Sait Faik’i, çocuk yaşlarda annesinin anlattığı öyküyle tanıdığını, o öyküden sonra hayatının değiştiğini ifade eden Buket Uzuner, “Annem bana ‘Hişt hişt!’ öyküsünü anlatmıştı. O hikayede otlar, ağaçlar, tabiat konuşur ve üstelik bütün bunlar, hayali bir ülkede değil, İstanbul’da bir adada yaşanır.
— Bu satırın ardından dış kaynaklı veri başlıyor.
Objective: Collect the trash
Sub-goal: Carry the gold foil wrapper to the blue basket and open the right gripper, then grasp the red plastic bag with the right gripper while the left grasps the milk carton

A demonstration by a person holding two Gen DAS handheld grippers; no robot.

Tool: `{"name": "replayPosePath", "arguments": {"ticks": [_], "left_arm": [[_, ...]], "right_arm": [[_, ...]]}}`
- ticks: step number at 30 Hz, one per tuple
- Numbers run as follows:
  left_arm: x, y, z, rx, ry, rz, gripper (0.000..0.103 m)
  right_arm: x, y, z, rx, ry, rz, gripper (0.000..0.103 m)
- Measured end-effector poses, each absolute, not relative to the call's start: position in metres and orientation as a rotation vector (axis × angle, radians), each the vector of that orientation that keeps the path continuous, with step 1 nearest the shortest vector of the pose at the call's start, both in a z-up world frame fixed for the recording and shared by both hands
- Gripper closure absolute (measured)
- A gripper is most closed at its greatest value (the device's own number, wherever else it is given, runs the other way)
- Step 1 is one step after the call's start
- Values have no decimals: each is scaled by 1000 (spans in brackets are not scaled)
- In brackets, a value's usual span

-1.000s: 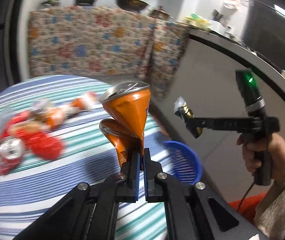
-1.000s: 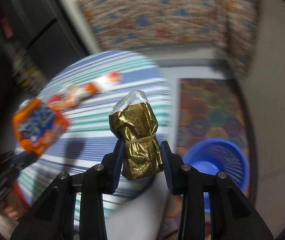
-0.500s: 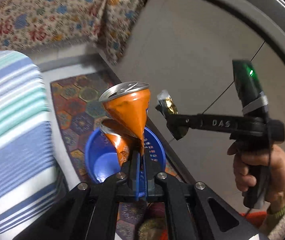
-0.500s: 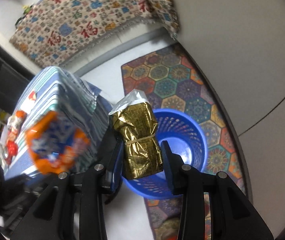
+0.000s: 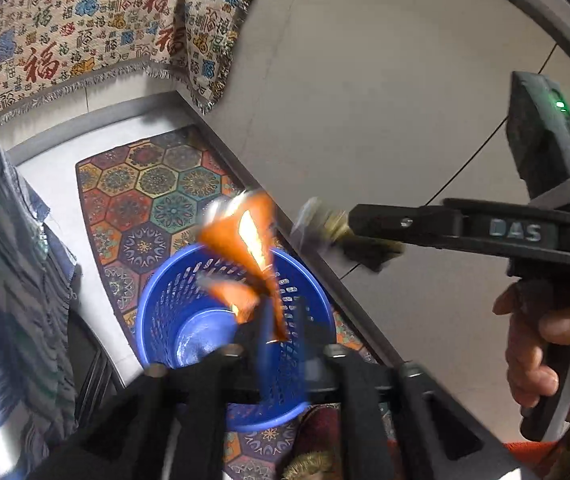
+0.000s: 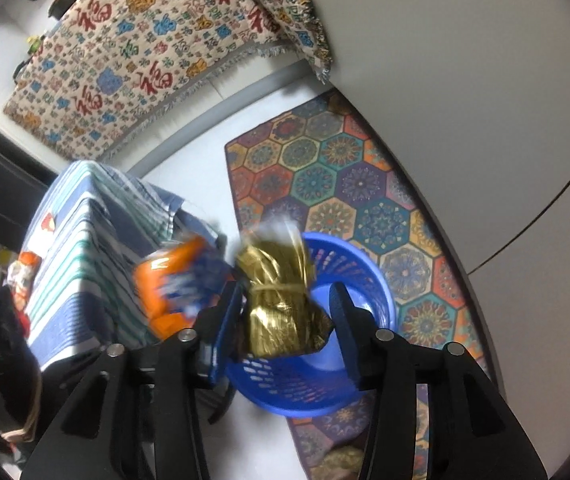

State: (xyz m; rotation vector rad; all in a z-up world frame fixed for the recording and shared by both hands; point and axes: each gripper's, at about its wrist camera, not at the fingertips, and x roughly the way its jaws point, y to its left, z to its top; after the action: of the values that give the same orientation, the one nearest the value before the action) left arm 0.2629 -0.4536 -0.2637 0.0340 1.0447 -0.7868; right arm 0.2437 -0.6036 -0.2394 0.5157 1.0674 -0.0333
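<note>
A blue plastic basket [image 5: 189, 320] stands on the patterned rug; it also shows in the right wrist view [image 6: 369, 280]. My left gripper [image 5: 281, 336] is above the basket, jaws blurred and spread apart, with the crushed orange can [image 5: 245, 252] blurred between and above them. My right gripper [image 6: 285, 312] has its jaws spread wide; the gold foil wrapper [image 6: 281, 300] hangs between them, touching the left pad only, over the basket. The orange can also shows blurred in the right wrist view [image 6: 173, 284].
A striped-cloth table [image 6: 81, 248] with more trash [image 6: 25, 272] stands left of the basket. A hexagon-pattern rug [image 5: 145, 192] lies under the basket. A grey wall [image 5: 385, 120] runs on the right, and a floral cloth [image 6: 157, 52] hangs behind.
Both grippers moved from over the table to above the basket. Both sets of jaws have opened, and the can and the foil wrapper are blurred, coming loose.
</note>
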Motion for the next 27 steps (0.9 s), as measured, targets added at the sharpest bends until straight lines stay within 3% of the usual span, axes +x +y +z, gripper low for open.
{"name": "replayPosePath", "arguments": {"ticks": [1,3,8,10,14,22,24,27], "left_arm": [[266,-454,-266,32,1041,-782,52],[271,-454,-269,24,1025,-771,43],[269,-436,-252,-21,953,-734,38],[262,-425,-238,-39,905,-721,30],[240,-396,-206,-73,831,-714,27],[191,-321,-162,-33,847,-621,27],[180,-301,-158,2,851,-563,17],[170,-270,-161,41,825,-481,17]], "right_arm": [[243,-606,-240,524,1065,-36,48],[243,-610,-241,533,1058,-51,44],[241,-614,-227,528,1010,-81,36],[240,-610,-216,487,978,-96,26],[237,-592,-184,388,871,-118,8],[227,-542,-137,258,678,-112,3],[225,-526,-130,253,654,-92,3],[224,-497,-124,277,630,-33,3]]}}
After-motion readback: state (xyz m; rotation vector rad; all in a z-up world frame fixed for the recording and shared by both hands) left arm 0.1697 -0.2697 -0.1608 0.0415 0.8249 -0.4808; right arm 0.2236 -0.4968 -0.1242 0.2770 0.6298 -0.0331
Tabiattan koparak beton ve plastik içine hapsolan yaşamlara geçtiğimizden beri, büyük bir kibirle tabiatın parçası olduğumuzu unutma, bize daha hızlı ve rahat hayatlar sunmuş olabilir ama eskisinden daha mutlu etmediği konusundaki tıbbi istatistikler ve kişisel hikayeler hiç iç açıcı değil. Bu yüzden bizi ‘Hişt hişt!’ diye uyarmaya devam eden yazar ve sanatçıları duymaya ve okumaya şimdi her zamankinden fazla ihtiyacımız var. Son 13 yıldır adına “Tabiat dörtlemesi” dediğim Su, Toprak, Hava ve Ateş kitaplarımda ağaçlar ve hayvanlarla konuşan iki kadın kahramanla ‘Hişt hişt!’ diyerek yola devam ediyorum” şeklinde konuştu.
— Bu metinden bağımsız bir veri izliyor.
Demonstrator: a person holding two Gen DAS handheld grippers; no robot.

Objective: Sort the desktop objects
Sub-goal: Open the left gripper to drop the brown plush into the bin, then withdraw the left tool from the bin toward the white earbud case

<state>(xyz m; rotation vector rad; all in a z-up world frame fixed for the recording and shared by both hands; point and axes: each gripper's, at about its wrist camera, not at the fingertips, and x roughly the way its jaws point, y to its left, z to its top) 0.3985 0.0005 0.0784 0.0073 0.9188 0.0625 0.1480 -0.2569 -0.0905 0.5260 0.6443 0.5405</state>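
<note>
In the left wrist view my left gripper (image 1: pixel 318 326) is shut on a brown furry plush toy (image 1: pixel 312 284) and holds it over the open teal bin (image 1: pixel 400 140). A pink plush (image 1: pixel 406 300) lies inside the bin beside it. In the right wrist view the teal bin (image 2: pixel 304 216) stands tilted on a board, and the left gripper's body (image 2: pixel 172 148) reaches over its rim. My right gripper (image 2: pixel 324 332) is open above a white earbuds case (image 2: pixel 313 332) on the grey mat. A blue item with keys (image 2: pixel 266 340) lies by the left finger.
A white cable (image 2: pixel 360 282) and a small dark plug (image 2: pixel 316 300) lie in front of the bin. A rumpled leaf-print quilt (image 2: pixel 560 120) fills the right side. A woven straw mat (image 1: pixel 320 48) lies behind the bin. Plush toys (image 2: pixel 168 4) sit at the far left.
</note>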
Sempozyumun ilk gününde bu etkinliğe özel olarak hazırlanan Berfin Zenderlioğlu tarafından yönetilen “Yazmasaydım Deli Olacaktım” isimli Müzikli Okuma Tiyatrosu da sahnelendi. Müziklerini Hamza Korkutata ve Kadir Doğan’ın yaptığı Okuma Tiyatrosu’nda Sait Faik’in eserlerine, tiyatro sanatçıları Deniz Celiloğlu, Meltem Yılmazkaya ve Tilbe Saran can verdi.